The fact is that you cannot please everyone and be yourself at the same time. “A friend to all is a friend to none” was once said by Aristotle, and I cannot agree further with that. People come filled with a variety of good qualities and bad, and if you appeal to everyone’s good qualities, you are ignoring the times you appeal to someone’s bad qualities, meaning that in a way, you are never truly appealing to people at all. You are not a true friend if you are a friend to all. You must have standards.

With this, comes pain. When you cannot please someone, the best course of action is to often avoid contact, given that you don’t get along anyway.
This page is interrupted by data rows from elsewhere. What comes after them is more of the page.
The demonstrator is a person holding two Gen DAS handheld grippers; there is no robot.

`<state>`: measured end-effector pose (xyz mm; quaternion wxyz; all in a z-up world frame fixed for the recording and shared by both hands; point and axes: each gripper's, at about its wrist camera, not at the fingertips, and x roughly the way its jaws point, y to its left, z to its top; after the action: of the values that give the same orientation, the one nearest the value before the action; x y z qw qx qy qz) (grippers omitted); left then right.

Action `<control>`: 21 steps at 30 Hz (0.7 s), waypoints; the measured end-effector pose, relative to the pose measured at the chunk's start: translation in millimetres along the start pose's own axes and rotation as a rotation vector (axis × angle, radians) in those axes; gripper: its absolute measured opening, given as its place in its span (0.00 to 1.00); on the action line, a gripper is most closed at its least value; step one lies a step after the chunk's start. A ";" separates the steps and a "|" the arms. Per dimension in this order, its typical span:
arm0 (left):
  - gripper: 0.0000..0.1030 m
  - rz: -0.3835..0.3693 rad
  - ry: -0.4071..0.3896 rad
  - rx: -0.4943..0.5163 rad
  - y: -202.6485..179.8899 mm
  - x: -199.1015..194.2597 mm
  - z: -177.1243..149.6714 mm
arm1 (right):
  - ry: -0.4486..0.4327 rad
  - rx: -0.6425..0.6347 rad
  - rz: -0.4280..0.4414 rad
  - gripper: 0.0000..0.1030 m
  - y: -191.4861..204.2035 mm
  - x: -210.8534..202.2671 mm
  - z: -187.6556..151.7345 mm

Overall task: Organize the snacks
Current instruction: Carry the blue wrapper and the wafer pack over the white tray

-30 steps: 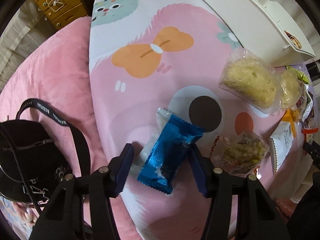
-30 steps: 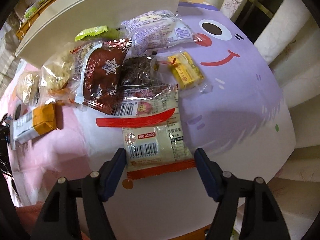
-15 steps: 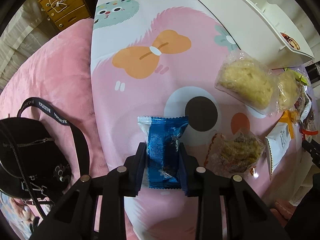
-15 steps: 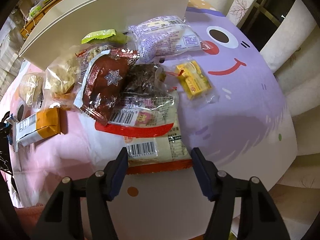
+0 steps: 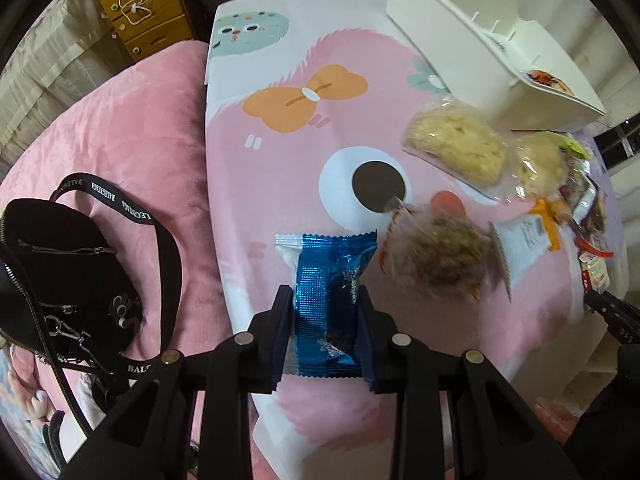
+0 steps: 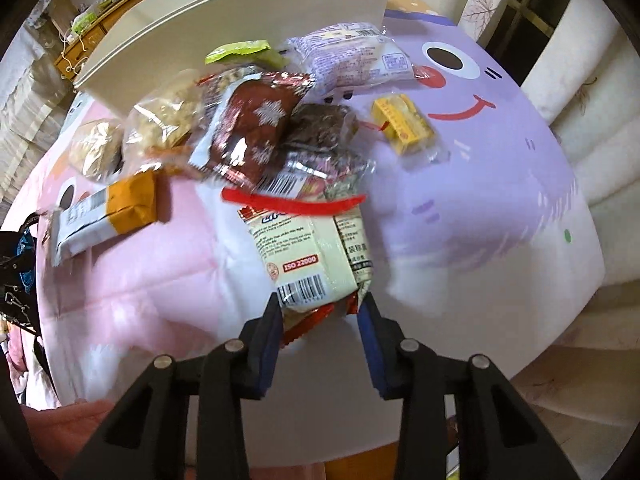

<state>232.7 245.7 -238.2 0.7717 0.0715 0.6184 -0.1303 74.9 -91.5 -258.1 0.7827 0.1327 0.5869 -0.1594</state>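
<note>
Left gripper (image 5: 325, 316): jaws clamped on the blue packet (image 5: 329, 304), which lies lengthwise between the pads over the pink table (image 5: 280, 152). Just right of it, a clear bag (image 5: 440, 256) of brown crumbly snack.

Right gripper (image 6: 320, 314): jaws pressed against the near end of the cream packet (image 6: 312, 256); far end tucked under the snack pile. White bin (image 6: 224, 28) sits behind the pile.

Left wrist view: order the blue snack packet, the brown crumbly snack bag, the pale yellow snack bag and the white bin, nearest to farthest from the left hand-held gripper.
1. Blue snack packet, clamped in the left hand-held gripper.
2. Brown crumbly snack bag, just ahead, right.
3. Pale yellow snack bag, farther right.
4. White bin, far right corner.
</note>
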 end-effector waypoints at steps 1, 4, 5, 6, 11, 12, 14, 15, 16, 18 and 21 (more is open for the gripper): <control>0.27 0.001 -0.008 0.008 -1.7 -6.2 -5.0 | -0.006 0.002 0.005 0.36 -0.1 -2.0 -3.4; 0.27 -0.004 -0.027 0.023 -5.5 -19.6 -14.0 | -0.033 0.011 0.019 0.35 -1.5 -10.6 -14.8; 0.27 -0.004 -0.036 0.028 -7.7 -25.3 -17.7 | -0.042 0.014 0.024 0.35 -1.9 -13.9 -18.4; 0.27 -0.002 -0.042 0.033 -10.8 -30.2 -20.8 | -0.058 0.016 0.030 0.35 -2.6 -19.1 -22.9; 0.27 -0.022 -0.065 0.073 -26.5 -52.6 -30.8 | -0.119 0.016 0.048 0.35 -0.6 -43.2 -39.1; 0.27 -0.029 -0.068 0.081 -31.3 -57.3 -32.7 | -0.133 0.017 0.051 0.35 -1.0 -49.2 -41.1; 0.27 -0.060 -0.077 0.104 -40.6 -66.5 -33.7 | -0.153 0.017 0.059 0.35 -2.7 -57.9 -43.0; 0.27 -0.080 -0.089 0.119 -46.3 -72.8 -34.2 | -0.165 0.016 0.063 0.36 -3.1 -63.8 -43.5; 0.27 -0.090 -0.095 0.129 -51.3 -77.4 -33.4 | -0.172 0.013 0.064 0.36 -5.3 -67.9 -39.6; 0.27 -0.117 -0.112 0.158 -62.8 -89.6 -31.6 | -0.193 0.005 0.065 0.36 -5.7 -74.2 -34.0; 0.27 -0.148 -0.131 0.185 -78.3 -103.0 -27.1 | -0.220 -0.014 0.068 0.36 -8.4 -84.2 -24.3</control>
<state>164.0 189.7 -140.1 0.7888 0.0876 0.5556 -0.2477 28.2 -81.7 -184.1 0.8481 0.1289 0.4938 -0.1424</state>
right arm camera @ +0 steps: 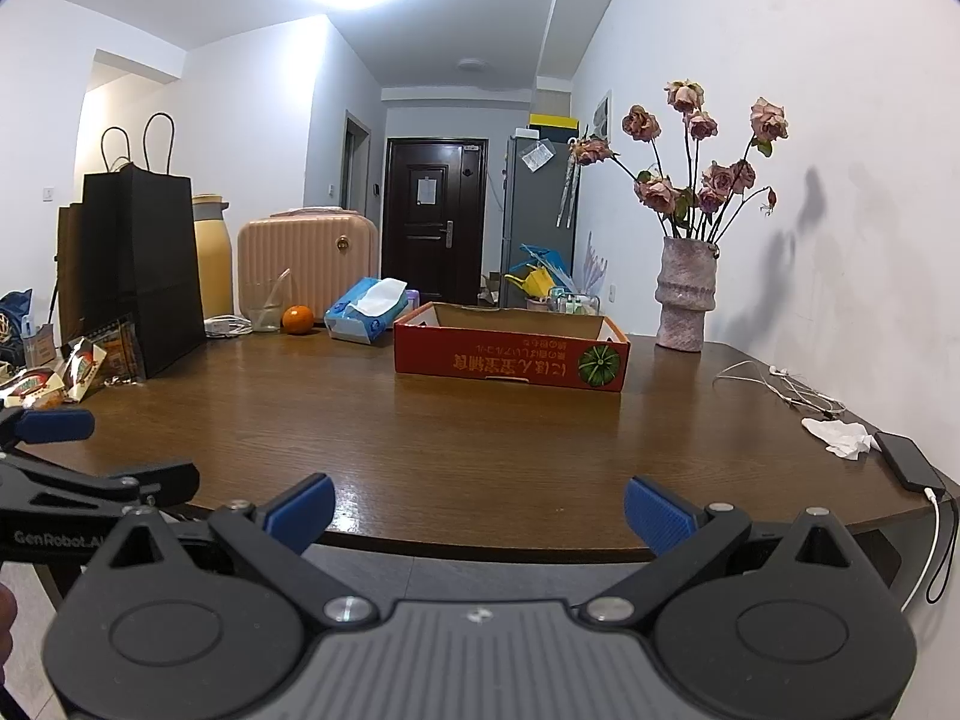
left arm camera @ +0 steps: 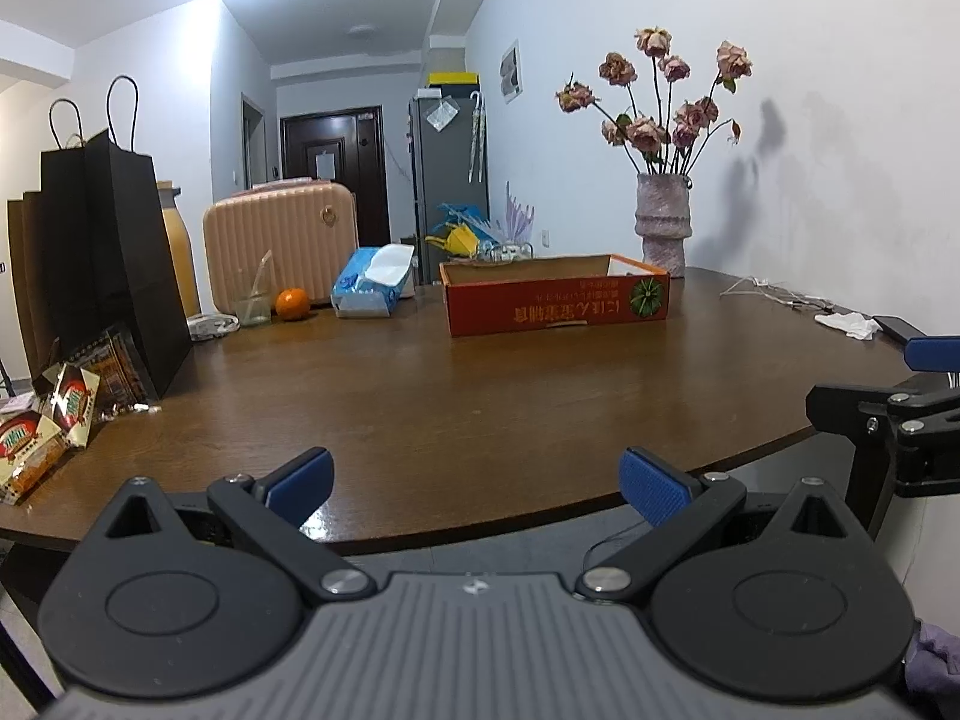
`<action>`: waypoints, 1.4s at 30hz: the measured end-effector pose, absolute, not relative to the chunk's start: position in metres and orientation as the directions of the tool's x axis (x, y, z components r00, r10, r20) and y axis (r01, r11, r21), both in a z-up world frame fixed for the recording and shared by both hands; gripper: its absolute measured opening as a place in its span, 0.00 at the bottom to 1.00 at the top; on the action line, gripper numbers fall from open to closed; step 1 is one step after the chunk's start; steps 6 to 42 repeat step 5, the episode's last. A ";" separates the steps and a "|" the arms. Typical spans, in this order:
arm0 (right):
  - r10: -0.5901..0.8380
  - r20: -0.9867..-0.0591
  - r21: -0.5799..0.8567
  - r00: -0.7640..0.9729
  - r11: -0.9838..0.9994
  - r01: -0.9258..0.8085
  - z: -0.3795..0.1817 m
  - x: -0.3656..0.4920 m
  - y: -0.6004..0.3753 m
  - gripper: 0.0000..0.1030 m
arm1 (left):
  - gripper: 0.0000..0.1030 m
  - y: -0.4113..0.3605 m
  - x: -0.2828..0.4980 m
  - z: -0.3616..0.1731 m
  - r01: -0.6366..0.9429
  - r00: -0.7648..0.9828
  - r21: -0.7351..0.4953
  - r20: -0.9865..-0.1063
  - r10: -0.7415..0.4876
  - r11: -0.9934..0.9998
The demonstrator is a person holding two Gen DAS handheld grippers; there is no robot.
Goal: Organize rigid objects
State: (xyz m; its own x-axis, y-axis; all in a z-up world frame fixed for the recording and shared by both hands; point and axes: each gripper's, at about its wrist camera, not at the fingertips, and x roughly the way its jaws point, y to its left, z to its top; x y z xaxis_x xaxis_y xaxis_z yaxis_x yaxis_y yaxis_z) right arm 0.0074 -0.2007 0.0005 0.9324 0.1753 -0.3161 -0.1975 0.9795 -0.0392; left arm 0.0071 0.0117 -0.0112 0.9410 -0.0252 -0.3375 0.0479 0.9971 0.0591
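A red cardboard box point(left arm camera: 555, 302) point(right arm camera: 510, 355) with an open top stands on the far middle of the brown table point(left arm camera: 420, 408) point(right arm camera: 480, 438). An orange point(left arm camera: 292, 303) point(right arm camera: 298, 319), a clear glass point(left arm camera: 252, 306) point(right arm camera: 264, 306) and a blue tissue pack point(left arm camera: 372, 282) point(right arm camera: 366, 318) stand at the far left. My left gripper point(left arm camera: 477, 489) is open and empty at the table's near edge. My right gripper point(right arm camera: 479, 513) is open and empty at the near edge, to the right of the left one.
Black paper bags point(left arm camera: 102, 252) point(right arm camera: 138, 276) and snack packets point(left arm camera: 54, 420) point(right arm camera: 78, 366) sit at the left. A vase of dried roses point(left arm camera: 663, 222) point(right arm camera: 687, 294) stands at the back right. Earphones point(right arm camera: 786, 387), a crumpled tissue point(right arm camera: 840, 435) and a phone point(right arm camera: 909, 459) lie at the right edge.
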 end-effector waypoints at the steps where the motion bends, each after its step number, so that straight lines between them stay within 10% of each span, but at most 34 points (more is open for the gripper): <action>1: 0.174 -0.317 -0.039 0.932 0.980 -0.196 0.000 0.008 -0.201 1.00 | 1.00 0.012 0.007 -0.011 0.048 0.940 0.058 -0.340 -0.025 0.997; 42: 0.165 -0.313 -0.038 0.935 0.982 -0.185 0.001 0.008 -0.202 1.00 | 1.00 0.012 0.005 -0.011 0.069 0.945 0.054 -0.324 -0.048 0.996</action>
Sometimes it’s a little too late to realize that incompatibility is a thing, and other times you don’t realize because you don’t want to. Closing your eyes to something that has moments of happiness will not erase the memories of pain. It is during this moment, pulling away might cause pain, and I feel that is the one thing that I truly hate: Causing people pain.

I feel that I am comfortable with knowing that I will feel pain as well. That is normal. That is expected. Life is full of suffering in between all of its amazing moments, but there is suffering. Pretending to not see it just makes it harder. Others, however… It pains me to see others suffering. It tugs at my heart and makes my chest hurt. It squeezes my heart so tight that I can barely breathe sometimes with the mere thought of the pain someone else is going through, and it’s only worse when I know that I am the cause of that pain… a pain caused by self-preservation.

Following that, I avoid pain, not necessarily for myself, but for others. When possible, I do my best and I try my hardest to not hurt people. Unfortunately, sometimes, it looks like people just like being hurt…

If I could ever bring myself to hate anything, it would be to hate bringing bad feelings to others.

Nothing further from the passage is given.